START Data below

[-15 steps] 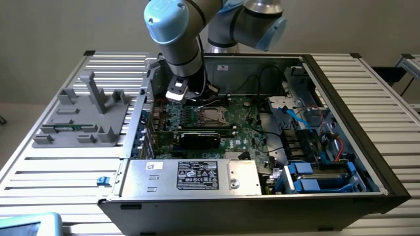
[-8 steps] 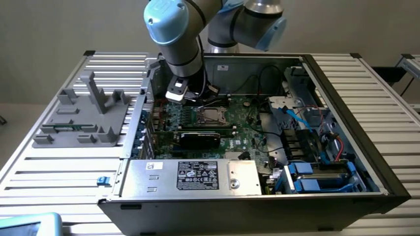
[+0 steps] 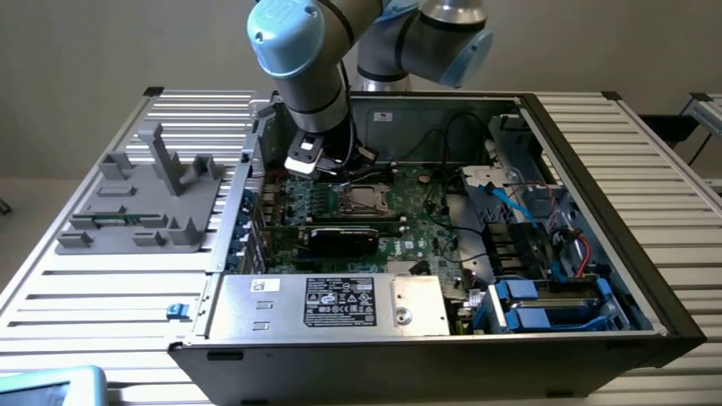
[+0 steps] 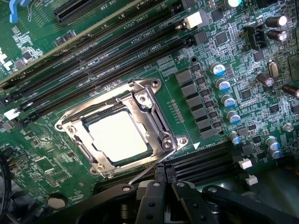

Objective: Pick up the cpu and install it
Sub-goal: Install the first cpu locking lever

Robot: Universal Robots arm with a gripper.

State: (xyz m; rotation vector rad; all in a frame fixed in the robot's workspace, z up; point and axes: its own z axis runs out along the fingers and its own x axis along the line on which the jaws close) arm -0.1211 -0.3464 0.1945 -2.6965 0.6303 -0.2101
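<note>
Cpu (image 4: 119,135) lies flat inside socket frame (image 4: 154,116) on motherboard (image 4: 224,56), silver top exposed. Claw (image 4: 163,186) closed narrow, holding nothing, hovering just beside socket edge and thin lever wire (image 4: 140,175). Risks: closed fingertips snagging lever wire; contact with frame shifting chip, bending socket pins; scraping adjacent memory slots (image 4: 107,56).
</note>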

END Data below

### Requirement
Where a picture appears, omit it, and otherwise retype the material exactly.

### Result of the task
[-15 steps] 
[-8 steps] 
[+0 steps] 
[+0 steps] 

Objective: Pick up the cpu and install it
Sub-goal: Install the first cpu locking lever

Robot: Universal Robots arm with a gripper.

State: (xyz m; rotation vector rad; all in a frame fixed in the robot's workspace, z up; point and axes: its own z axis runs out along the fingers and its own x axis along the line on which the jaws close) arm -0.1211 -0.3464 0.1945 -2.6965 0.6303 -0.2101
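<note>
Cpu (image 4: 119,135) lies flat inside socket frame (image 4: 154,116) on motherboard (image 4: 224,56), silver top exposed. Claw (image 4: 163,186) closed narrow, holding nothing, hovering just beside socket edge and thin lever wire (image 4: 140,175). Risks: closed fingertips snagging lever wire; contact with frame shifting chip, bending socket pins; scraping adjacent memory slots (image 4: 107,56).
</note>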

This answer requires nothing further.